Par Hakim BEN HAMMOUDA (ancien ministre des Finances)
Nul doute qu’aujourd’hui notre pays traverse la crise économique et financière la plus grave de son histoire. Et en dépit de l’ampleur et de l’intensité de cette crise, toutes les politiques publiques et économiques mises en œuvre au cours des dernières années n’ont pas réussi à y remédier. Cet échec a eu des effets sur la situation générale, et l’état de notre économie est devenu le grand sujet de préoccupation et d’inquiétude pour l’opinion publique selon les derniers sondages avec un recul de l’optimisme sur l’avenir au cours des derniers mois.
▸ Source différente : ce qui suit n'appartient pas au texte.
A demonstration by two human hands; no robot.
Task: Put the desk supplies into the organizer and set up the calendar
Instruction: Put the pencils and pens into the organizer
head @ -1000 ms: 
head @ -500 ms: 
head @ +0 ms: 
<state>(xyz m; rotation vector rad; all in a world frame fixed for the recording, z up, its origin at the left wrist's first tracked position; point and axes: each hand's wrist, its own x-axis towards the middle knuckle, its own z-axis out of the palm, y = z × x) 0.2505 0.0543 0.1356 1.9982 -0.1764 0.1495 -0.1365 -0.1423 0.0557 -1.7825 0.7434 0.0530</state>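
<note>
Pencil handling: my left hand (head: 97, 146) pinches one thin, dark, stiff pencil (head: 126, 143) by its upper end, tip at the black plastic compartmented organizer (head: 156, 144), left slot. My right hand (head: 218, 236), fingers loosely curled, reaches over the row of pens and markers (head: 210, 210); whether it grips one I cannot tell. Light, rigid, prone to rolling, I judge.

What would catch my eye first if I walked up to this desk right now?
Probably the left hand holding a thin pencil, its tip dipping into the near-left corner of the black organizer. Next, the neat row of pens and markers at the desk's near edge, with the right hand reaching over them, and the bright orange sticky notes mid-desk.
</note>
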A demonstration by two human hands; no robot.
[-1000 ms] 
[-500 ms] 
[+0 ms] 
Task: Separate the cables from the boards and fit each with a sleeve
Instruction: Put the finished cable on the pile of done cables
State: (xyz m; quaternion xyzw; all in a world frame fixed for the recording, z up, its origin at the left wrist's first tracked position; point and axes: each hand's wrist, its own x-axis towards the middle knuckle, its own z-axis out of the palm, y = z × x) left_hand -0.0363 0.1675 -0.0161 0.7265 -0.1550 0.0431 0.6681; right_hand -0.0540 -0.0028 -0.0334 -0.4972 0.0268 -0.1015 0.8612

La question qui se pose aujourd’hui avec la plus grande acuité concerne les raisons profondes de cette faillite et de cet échec dans le sauvetage de l’économie et dans la mise en place des mesures nécessaires pour protéger l’économie de la faillite et arrêter sa dérive. Le questionnement concerne également les grandes réformes et notre incapacité de les mettre en place en dépit de l’engagement de tous les gouvernements pour en faire une priorité et de répondre à nos engagements avec les grandes institutions internationales et particulièrement avec le FMI.
Ainsi, c’est l’échec qui domine les grands choix de nos politiques économiques pour faire face aux trois grandes crises structurelles que nous traversons depuis deux décennies. La première crise est d’origine structurelle et concerne l’essoufflement du modèle de développement mis en place à partir du début des années 1970. La deuxième est de nature macroéconomique et cible la dérive de nos grands équilibres financiers post-révolution suite à une augmentation rapide des dépenses de l’Etat et de la demande sans que les recettes et l’offre suivent la même courbe ascendante, ce qui a entraîné un élargissement des déficits publics et de celui de la balance des paiements. La troisième crise est d’ordre conjoncturel et concerne l’impact de la pandémie du covid-19 sur notre économie, dont l’ampleur a été renforcée par les retards enregistrés par notre pays dans son traitement.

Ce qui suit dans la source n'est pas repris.